Required action
Reproduce the section of the listing that begins at the line containing "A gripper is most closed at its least" and finishes at the line containing "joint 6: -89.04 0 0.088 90". Include both end lines and nothing beyond them.

The records
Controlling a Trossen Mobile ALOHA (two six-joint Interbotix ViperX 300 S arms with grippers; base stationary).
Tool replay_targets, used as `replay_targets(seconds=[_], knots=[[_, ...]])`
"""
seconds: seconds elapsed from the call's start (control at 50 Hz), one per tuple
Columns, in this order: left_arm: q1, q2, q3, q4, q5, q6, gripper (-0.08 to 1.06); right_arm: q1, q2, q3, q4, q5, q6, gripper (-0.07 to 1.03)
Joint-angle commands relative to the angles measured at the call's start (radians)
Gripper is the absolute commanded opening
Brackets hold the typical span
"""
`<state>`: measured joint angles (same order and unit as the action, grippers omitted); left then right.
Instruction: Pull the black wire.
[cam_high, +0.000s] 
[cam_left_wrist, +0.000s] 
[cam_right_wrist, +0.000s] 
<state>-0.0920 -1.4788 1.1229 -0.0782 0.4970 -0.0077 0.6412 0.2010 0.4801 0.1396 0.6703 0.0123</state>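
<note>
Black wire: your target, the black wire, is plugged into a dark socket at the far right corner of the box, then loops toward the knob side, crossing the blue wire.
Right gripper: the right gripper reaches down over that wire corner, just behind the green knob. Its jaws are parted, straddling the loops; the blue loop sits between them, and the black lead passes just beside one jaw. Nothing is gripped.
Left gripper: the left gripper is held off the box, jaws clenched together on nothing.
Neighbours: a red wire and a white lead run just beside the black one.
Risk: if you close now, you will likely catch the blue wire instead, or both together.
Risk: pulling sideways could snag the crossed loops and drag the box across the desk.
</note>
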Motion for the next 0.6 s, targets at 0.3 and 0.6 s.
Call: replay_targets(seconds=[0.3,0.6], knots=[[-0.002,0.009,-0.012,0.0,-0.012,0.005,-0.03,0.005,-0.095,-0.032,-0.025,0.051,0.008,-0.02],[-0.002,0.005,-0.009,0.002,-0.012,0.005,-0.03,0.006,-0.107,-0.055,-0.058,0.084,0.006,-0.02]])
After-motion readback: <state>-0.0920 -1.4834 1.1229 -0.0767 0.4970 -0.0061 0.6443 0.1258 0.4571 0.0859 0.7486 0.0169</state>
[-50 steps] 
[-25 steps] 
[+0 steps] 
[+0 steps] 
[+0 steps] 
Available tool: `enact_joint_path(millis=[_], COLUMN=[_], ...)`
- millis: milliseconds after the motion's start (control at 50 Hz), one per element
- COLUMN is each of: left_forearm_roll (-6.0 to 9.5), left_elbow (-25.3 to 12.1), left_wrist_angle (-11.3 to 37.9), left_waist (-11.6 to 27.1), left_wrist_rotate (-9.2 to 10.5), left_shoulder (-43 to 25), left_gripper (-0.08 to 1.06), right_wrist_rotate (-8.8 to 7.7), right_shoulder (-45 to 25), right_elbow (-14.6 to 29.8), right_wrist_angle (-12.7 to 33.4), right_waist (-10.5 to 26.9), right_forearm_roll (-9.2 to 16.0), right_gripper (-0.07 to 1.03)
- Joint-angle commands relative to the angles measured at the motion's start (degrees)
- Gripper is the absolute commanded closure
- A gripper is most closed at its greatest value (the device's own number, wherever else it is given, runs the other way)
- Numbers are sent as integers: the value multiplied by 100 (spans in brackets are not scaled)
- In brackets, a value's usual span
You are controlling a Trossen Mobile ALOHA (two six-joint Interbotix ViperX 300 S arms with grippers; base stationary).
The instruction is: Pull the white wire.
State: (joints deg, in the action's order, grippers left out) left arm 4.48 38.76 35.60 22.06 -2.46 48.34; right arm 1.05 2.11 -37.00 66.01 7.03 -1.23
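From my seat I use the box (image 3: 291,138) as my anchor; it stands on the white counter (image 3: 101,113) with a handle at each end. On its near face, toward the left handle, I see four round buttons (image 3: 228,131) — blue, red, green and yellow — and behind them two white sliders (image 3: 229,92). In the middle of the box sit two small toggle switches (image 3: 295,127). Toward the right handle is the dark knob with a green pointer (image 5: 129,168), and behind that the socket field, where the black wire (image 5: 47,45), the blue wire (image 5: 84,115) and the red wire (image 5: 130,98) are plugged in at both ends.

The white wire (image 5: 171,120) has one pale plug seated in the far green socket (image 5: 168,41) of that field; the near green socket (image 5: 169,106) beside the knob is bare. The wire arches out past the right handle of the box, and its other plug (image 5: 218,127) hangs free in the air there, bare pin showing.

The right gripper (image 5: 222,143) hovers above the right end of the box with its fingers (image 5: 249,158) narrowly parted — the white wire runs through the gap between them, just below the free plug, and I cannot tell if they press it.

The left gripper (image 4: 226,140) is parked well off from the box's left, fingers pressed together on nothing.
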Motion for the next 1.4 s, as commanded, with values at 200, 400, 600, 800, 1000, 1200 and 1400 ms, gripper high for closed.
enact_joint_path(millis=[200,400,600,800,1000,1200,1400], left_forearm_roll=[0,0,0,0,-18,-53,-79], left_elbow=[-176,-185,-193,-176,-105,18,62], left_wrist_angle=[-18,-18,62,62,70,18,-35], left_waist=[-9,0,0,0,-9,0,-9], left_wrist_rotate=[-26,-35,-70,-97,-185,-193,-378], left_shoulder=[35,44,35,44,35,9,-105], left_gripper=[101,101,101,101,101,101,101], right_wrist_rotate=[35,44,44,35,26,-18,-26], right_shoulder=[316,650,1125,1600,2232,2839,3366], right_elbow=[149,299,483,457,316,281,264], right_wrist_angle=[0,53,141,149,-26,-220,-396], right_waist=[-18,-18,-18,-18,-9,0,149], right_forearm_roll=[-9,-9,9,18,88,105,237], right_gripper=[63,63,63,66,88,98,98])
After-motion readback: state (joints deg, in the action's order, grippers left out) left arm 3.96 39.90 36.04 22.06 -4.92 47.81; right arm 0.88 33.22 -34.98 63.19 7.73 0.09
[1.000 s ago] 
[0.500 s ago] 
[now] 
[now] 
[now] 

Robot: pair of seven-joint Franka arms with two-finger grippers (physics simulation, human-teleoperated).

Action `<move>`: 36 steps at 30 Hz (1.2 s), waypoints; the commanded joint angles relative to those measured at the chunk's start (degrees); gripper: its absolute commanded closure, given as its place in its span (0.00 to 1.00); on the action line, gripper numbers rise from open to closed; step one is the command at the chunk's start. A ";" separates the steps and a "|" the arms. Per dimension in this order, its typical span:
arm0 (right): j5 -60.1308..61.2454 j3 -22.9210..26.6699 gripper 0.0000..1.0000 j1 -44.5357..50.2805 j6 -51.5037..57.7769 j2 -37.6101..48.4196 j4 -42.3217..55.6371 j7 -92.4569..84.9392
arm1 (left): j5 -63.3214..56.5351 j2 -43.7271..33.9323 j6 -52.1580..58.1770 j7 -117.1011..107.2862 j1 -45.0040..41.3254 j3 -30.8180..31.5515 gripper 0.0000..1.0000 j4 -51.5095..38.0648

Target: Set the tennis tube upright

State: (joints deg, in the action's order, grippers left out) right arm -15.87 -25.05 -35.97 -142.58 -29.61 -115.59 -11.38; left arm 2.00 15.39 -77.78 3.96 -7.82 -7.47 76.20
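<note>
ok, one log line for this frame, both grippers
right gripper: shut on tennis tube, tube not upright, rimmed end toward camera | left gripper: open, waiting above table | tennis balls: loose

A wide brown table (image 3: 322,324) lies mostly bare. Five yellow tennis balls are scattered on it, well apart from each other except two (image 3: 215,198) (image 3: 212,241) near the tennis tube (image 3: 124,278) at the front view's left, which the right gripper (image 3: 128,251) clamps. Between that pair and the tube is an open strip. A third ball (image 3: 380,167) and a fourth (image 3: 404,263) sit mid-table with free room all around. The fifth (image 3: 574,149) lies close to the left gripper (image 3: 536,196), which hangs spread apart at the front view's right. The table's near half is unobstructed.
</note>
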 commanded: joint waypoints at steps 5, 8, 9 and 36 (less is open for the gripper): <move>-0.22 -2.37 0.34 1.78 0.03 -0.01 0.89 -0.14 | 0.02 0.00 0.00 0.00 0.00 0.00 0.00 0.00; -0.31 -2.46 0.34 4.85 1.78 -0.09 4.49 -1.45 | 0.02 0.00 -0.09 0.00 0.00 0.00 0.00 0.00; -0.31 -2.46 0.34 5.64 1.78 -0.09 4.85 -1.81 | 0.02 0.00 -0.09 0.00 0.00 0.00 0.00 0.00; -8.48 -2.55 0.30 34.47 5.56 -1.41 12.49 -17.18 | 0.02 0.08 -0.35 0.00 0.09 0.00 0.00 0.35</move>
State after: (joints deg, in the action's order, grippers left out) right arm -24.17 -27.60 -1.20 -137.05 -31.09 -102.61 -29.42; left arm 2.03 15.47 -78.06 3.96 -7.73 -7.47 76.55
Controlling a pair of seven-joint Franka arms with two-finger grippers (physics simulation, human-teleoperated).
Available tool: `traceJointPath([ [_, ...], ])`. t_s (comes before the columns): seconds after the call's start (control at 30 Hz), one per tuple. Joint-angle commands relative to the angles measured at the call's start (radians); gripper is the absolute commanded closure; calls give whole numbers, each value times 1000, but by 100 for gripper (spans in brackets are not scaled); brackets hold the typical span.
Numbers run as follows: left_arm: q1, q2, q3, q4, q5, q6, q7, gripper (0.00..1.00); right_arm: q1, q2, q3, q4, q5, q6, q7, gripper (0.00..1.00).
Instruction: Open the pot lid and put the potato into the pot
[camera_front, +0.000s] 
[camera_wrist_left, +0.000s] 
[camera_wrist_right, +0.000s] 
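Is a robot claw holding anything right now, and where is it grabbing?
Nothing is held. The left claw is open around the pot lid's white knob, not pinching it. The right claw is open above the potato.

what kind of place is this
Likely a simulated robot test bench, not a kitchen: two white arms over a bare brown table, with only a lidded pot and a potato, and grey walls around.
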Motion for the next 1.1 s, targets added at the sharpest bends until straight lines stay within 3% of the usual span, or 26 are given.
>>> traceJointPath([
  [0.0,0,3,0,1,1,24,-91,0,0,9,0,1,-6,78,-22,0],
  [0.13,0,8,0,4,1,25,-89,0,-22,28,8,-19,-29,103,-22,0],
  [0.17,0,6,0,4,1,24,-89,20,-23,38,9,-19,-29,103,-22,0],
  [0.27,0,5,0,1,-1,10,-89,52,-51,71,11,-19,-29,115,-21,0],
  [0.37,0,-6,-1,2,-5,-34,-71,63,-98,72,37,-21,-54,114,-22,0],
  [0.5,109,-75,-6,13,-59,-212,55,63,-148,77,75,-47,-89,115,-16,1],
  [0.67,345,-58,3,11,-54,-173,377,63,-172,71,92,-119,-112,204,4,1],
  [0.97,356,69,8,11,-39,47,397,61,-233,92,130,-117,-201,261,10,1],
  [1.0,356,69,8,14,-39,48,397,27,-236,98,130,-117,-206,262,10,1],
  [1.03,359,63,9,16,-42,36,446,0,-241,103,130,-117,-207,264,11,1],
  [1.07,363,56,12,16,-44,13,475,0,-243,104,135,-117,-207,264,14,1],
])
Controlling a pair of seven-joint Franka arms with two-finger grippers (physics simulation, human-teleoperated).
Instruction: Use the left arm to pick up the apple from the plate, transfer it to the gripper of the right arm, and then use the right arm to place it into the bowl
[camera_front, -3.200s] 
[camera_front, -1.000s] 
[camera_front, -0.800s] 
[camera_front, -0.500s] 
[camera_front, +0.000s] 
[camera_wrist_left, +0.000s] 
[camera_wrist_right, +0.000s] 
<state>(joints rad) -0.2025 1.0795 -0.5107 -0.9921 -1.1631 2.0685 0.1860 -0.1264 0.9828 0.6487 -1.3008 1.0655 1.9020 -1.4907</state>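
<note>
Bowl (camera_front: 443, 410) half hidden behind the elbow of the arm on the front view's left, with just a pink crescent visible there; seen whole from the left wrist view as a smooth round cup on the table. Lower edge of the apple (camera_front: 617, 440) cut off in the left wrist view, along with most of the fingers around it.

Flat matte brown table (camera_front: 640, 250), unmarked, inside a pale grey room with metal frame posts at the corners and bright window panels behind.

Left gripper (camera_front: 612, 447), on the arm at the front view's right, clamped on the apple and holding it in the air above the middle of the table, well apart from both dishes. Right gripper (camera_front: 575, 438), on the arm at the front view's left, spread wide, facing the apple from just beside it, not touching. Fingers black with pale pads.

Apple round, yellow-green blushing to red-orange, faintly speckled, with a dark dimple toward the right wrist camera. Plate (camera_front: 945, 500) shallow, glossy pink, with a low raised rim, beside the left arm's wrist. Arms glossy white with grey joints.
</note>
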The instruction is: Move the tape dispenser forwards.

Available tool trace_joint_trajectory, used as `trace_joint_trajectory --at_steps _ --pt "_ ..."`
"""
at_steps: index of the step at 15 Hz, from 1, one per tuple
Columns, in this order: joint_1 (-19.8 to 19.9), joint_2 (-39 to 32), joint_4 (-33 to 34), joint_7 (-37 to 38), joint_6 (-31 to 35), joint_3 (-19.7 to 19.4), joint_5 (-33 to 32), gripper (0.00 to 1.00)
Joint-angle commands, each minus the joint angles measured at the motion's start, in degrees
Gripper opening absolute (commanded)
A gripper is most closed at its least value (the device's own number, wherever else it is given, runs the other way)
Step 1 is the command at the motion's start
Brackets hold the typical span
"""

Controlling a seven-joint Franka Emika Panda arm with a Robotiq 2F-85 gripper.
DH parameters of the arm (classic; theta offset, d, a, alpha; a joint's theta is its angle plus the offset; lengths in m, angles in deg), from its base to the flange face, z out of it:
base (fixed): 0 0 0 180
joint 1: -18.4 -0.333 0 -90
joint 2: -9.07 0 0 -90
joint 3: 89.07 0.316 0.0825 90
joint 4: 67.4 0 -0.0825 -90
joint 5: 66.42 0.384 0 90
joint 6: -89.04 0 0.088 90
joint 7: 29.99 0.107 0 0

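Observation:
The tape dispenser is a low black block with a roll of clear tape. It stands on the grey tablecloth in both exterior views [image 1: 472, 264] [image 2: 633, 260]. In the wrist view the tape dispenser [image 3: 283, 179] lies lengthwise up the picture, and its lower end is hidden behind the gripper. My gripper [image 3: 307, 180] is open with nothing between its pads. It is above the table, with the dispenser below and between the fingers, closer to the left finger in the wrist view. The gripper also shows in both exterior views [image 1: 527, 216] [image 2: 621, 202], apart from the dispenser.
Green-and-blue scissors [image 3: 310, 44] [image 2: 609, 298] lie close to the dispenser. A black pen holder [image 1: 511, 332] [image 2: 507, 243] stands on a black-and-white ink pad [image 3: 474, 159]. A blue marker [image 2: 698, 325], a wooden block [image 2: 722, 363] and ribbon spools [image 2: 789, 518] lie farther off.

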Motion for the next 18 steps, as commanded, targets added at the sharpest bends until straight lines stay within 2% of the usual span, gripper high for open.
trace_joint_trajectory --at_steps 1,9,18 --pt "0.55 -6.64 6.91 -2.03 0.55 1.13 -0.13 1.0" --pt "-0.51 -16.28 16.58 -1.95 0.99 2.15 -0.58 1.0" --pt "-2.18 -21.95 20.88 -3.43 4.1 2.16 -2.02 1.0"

Answer space
A gripper is most closed at its least value (the device's own number, wherever else it is given, runs the other way)
Step 1 is the command at the motion's start
Brackets hold the typical span
"""

Controlling a seven-joint Franka Emika Panda arm with a Robotiq 2F-85 gripper.
DH parameters of the arm (classic; theta offset, d, a, alpha; a joint's theta is its angle plus the offset; lengths in m, angles in deg), from its base to the flange face, z out of it:
base (fixed): 0 0 0 180
joint 1: -18.4 -0.333 0 -90
joint 2: -9.07 0 0 -90
joint 3: 89.07 0.316 0.0825 90
joint 4: 67.4 0 -0.0825 -90
joint 5: 66.42 0.384 0 90
joint 6: -89.04 0 0.088 90

No additional output is needed.